■ ACTIVITY: Look for the string "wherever" in the data below, and copy each line that holds it.
====
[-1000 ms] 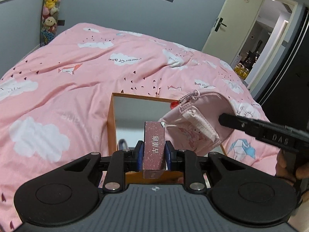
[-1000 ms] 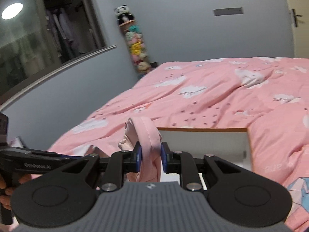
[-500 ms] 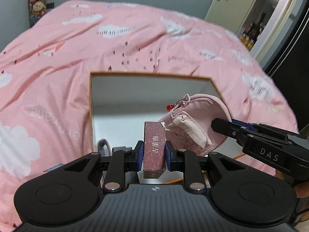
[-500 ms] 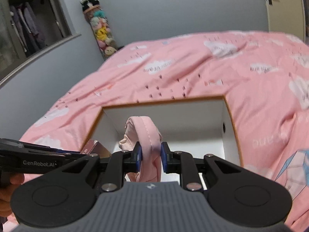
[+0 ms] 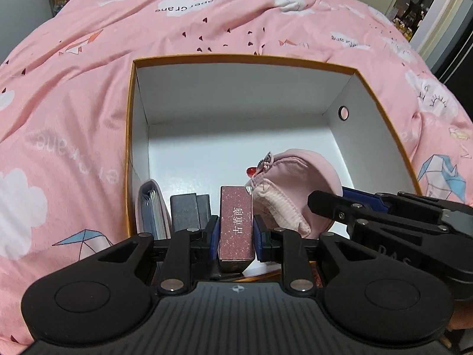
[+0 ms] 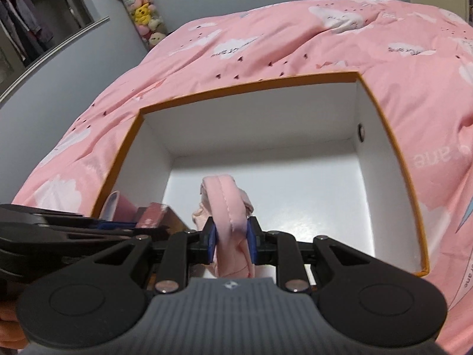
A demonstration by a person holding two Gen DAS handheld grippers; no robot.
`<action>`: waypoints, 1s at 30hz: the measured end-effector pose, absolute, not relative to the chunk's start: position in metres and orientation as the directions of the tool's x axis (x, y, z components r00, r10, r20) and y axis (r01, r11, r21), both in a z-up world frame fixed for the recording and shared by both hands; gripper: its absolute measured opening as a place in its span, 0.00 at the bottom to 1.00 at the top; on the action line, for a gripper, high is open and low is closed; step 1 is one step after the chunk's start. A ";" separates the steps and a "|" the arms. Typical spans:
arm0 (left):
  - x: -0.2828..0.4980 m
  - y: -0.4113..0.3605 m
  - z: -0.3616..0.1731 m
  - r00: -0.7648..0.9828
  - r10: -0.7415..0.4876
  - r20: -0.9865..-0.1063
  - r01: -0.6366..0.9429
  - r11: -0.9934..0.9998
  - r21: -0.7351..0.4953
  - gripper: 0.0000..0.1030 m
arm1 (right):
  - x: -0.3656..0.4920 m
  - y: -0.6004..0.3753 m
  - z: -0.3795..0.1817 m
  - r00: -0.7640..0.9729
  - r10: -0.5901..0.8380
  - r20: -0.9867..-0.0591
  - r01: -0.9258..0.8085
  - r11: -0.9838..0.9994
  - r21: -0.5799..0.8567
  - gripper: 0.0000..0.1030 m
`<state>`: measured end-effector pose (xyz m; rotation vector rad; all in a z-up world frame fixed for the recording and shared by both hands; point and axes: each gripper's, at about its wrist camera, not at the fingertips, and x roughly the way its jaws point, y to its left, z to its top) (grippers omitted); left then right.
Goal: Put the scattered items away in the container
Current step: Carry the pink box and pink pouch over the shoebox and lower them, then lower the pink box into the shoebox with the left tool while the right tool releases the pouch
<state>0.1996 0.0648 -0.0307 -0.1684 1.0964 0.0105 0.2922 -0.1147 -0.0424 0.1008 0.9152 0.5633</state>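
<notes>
The placing step is in hand: two items are held over the open box (image 5: pixel 366 94), which sits on the bed (image 5: pixel 74 94) with its orange rim and white walls facing up. A dark pink carton (image 5: pixel 236 224) with printed characters is clamped upright between the jaws of the left gripper (image 5: pixel 236 238), low over the near edge of the box. A soft pink pouch (image 6: pixel 229 207) is pinched between the jaws of the right gripper (image 6: pixel 231 244), hanging just beside the carton; its zipper pull (image 5: pixel 266 159) is turned upward. Against the near left wall a card holder (image 5: pixel 152 207) and a grey block (image 5: pixel 189 211) are seen, apparently already put away. It is judged that each item should next be lowered to the bare white floor and only then released, the two being kept apart so that neither is knocked over.
</notes>
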 end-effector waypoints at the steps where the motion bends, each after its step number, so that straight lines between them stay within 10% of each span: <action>1: 0.200 0.065 -0.031 0.453 -0.073 -0.889 -0.091 0.988 -0.128 0.26 | 0.293 -0.114 -0.042 0.461 0.514 -0.724 -0.422 0.844 0.331 0.24; 30: 0.145 0.080 0.000 0.622 -0.038 -0.782 -0.069 0.992 -0.104 0.48 | 0.284 -0.077 -0.041 0.306 0.545 -0.780 -0.546 0.772 0.325 0.25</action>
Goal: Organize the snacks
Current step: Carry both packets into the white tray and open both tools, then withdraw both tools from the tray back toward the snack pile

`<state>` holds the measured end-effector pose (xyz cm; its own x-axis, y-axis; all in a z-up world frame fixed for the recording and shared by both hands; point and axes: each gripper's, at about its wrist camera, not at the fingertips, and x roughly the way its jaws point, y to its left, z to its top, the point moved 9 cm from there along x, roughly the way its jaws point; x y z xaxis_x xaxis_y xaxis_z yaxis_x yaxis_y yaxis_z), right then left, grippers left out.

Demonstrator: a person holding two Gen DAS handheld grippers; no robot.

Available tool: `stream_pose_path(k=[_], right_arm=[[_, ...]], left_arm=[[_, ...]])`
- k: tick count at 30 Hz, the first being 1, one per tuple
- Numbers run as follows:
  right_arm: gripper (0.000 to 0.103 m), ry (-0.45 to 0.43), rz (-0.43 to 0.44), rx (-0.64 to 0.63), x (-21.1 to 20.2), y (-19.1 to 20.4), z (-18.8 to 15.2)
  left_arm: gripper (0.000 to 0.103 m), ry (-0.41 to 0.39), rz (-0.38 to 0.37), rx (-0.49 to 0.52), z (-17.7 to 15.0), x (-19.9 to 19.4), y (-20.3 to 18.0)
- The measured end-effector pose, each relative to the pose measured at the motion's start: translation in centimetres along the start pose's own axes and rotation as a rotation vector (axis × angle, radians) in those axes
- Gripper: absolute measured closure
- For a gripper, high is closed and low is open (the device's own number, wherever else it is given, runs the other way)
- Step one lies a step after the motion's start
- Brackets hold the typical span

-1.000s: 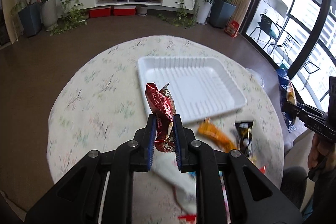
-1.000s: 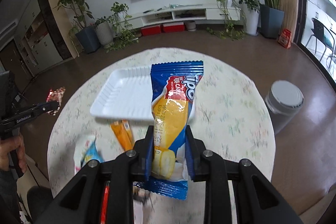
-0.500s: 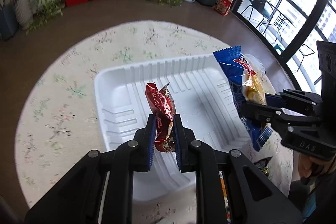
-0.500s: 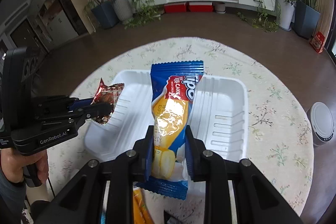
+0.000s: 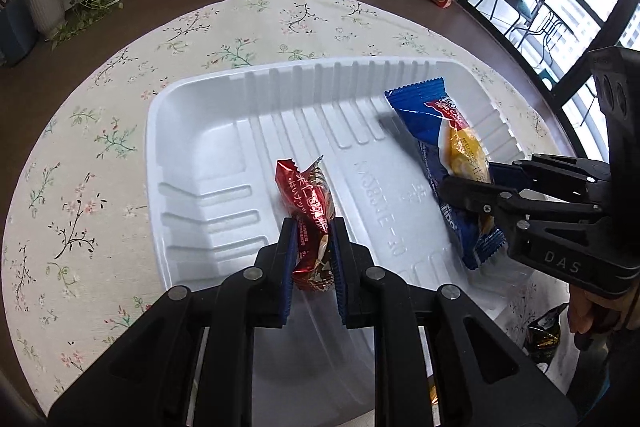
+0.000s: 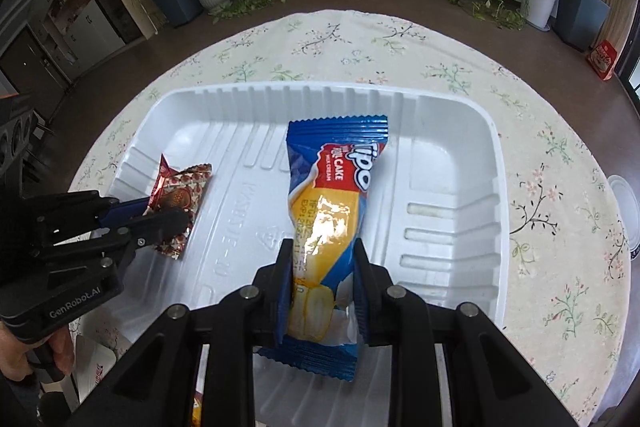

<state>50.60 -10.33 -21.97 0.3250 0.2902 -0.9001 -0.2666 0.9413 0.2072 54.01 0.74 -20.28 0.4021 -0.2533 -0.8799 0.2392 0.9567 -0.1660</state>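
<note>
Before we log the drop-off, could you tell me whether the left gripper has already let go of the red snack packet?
No, the left gripper is shut on the red snack packet.

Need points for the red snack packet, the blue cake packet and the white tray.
red snack packet (image 5: 306, 195), left wrist view, on its printed upper half above the pads.
blue cake packet (image 6: 340, 179), right wrist view, on the red label.
white tray (image 6: 460, 155), right wrist view, on bare floor near its far right corner.

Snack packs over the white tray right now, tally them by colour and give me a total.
Red pack: 1, in the left tool
Blue pack: 1, in the right tool
Total over the tray: 2
</note>
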Motion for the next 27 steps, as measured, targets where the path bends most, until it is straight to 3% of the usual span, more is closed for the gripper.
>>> stream_pose_path(k=[8,10,15,16,17,18,19,23,25,27], right_arm=[[0.069,-0.006,-0.007,-0.003,-0.2,0.1,-0.2],[0.057,-0.010,-0.010,-0.006,-0.3,0.0,-0.3],[0.051,-0.041,-0.029,-0.007,-1.9,-0.3,0.1],[0.050,-0.056,-0.033,-0.008,-2.6,-0.4,0.3],[0.050,-0.074,-0.031,-0.011,-3.5,-0.4,0.4],[0.047,-0.093,-0.030,-0.011,-4.5,-0.4,0.7],[0.042,-0.116,-0.029,-0.007,-5.6,-0.4,0.8],[0.027,-0.254,0.008,0.024,-11.7,-0.9,1.1],[0.014,-0.322,0.017,0.045,-14.7,-1.1,0.6],[0.010,-0.384,0.041,0.074,-17.9,-1.3,-0.6]], left_arm=[[0.087,-0.018,0.013,0.005,0.2,-0.5,-0.4],[0.087,-0.016,0.013,0.010,0.0,-0.8,-0.5],[0.084,-0.065,0.038,0.005,0.1,-3.1,0.0],[0.074,-0.078,0.042,0.001,0.2,-3.8,0.2],[0.048,-0.095,0.042,0.000,0.1,-4.7,0.4],[0.031,-0.116,0.038,0.001,0.1,-5.8,0.5],[0.007,-0.142,0.026,0.002,0.0,-7.0,0.5],[0.002,-0.253,0.008,0.004,-1.0,-12.1,0.6],[0.000,-0.321,0.031,0.013,-2.3,-15.1,0.8],[0.000,-0.370,0.063,0.029,-3.7,-17.4,0.9]])
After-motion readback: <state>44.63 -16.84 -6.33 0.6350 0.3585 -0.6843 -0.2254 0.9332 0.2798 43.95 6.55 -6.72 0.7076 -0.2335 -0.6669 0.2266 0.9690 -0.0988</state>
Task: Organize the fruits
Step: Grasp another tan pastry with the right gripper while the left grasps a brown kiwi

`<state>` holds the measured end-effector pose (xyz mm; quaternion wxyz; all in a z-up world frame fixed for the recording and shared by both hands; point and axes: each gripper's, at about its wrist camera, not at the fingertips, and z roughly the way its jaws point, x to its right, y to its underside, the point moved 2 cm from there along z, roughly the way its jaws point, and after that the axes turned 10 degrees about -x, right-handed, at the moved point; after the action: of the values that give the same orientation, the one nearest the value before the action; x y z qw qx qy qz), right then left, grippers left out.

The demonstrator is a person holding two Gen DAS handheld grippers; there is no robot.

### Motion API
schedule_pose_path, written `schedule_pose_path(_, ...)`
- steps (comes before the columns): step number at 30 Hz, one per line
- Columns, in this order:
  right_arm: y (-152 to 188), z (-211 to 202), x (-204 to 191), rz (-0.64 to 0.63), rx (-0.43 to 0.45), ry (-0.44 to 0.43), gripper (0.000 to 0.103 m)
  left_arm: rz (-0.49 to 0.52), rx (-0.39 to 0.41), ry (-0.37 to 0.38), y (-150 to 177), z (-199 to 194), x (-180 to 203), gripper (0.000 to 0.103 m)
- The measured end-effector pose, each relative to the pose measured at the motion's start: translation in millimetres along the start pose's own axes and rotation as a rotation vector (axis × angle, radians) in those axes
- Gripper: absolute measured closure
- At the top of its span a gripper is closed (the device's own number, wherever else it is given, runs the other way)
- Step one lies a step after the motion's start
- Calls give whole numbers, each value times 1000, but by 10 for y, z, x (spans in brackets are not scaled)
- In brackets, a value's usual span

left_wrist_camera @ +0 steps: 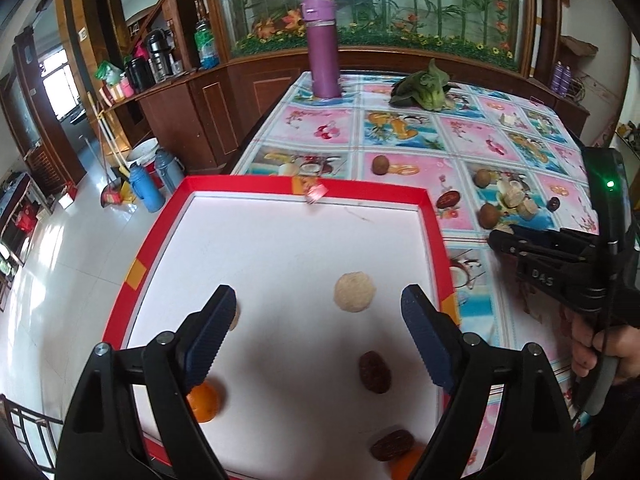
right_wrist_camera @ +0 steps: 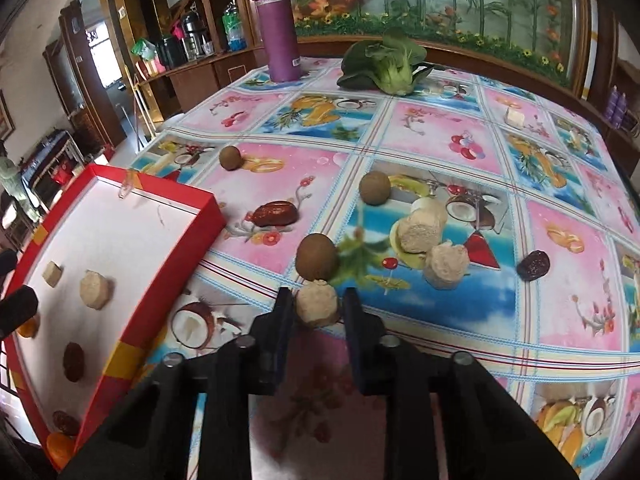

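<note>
Red cardboard tray (left_wrist_camera: 431,216) with white floor, shallow rim, yellow tape patches, sitting at the tabletop's left edge and overhanging it. Holding, in the left wrist view: one pale rough-textured round piece (left_wrist_camera: 354,292), one wrinkled dark-red date (left_wrist_camera: 374,372), a second date (left_wrist_camera: 392,445) near the front rim, one glossy orange (left_wrist_camera: 205,402) partly behind the left finger, another orange (left_wrist_camera: 405,465) at the front edge.

Left gripper (left_wrist_camera: 319,312) hovering over the tray, jaws spread wide, ribbed blue pads (left_wrist_camera: 208,340) gripping nothing.

Right gripper (right_wrist_camera: 316,308) hanging low over the glossy fruit-print tablecloth (right_wrist_camera: 440,136), just right of the tray, jaws narrowed around a pale crumbly cylindrical piece (right_wrist_camera: 318,307); firm contact on both sides impossible to confirm.

Lying loose mid-tabletop: three brown fuzzy kiwis (right_wrist_camera: 317,257), (right_wrist_camera: 374,187), (right_wrist_camera: 230,157); a smooth reddish date (right_wrist_camera: 277,213); two more pale cylinders (right_wrist_camera: 420,229), (right_wrist_camera: 446,265); a dark shrivelled date (right_wrist_camera: 533,265) toward the right edge.

Standing at the far edge: purple matte flask (right_wrist_camera: 276,28); lying beside it, leafy green cabbage (right_wrist_camera: 386,65).
</note>
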<state>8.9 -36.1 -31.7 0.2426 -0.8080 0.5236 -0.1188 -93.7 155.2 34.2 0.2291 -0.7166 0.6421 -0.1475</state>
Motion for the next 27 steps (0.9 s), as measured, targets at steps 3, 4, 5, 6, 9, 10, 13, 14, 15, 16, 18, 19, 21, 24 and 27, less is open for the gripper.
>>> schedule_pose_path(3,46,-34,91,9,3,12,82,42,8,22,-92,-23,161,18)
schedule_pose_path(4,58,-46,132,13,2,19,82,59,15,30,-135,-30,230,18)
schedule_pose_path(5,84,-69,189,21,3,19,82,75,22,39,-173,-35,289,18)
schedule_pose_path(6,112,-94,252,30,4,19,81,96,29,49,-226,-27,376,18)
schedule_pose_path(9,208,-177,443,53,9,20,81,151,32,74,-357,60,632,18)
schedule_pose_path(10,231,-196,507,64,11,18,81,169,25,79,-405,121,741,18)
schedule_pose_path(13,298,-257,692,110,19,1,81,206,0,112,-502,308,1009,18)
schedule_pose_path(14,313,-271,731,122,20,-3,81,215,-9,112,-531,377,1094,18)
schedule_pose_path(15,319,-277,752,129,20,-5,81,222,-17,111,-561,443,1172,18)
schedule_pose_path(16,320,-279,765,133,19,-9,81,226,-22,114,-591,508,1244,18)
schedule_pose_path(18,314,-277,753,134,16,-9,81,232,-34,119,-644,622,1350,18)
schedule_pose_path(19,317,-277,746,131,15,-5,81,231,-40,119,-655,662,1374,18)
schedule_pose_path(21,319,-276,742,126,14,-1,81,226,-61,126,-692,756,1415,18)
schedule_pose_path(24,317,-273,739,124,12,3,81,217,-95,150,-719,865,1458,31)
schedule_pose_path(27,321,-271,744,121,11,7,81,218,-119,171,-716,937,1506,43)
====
■ OUTPUT FOR THIS EXERCISE:
- For a gripper, high is closed and low is open (the device's own number, wherever else it is given, runs the other way)
- At the top of its span a gripper is closed (the device's own number, wherever else it is given, runs the other way)

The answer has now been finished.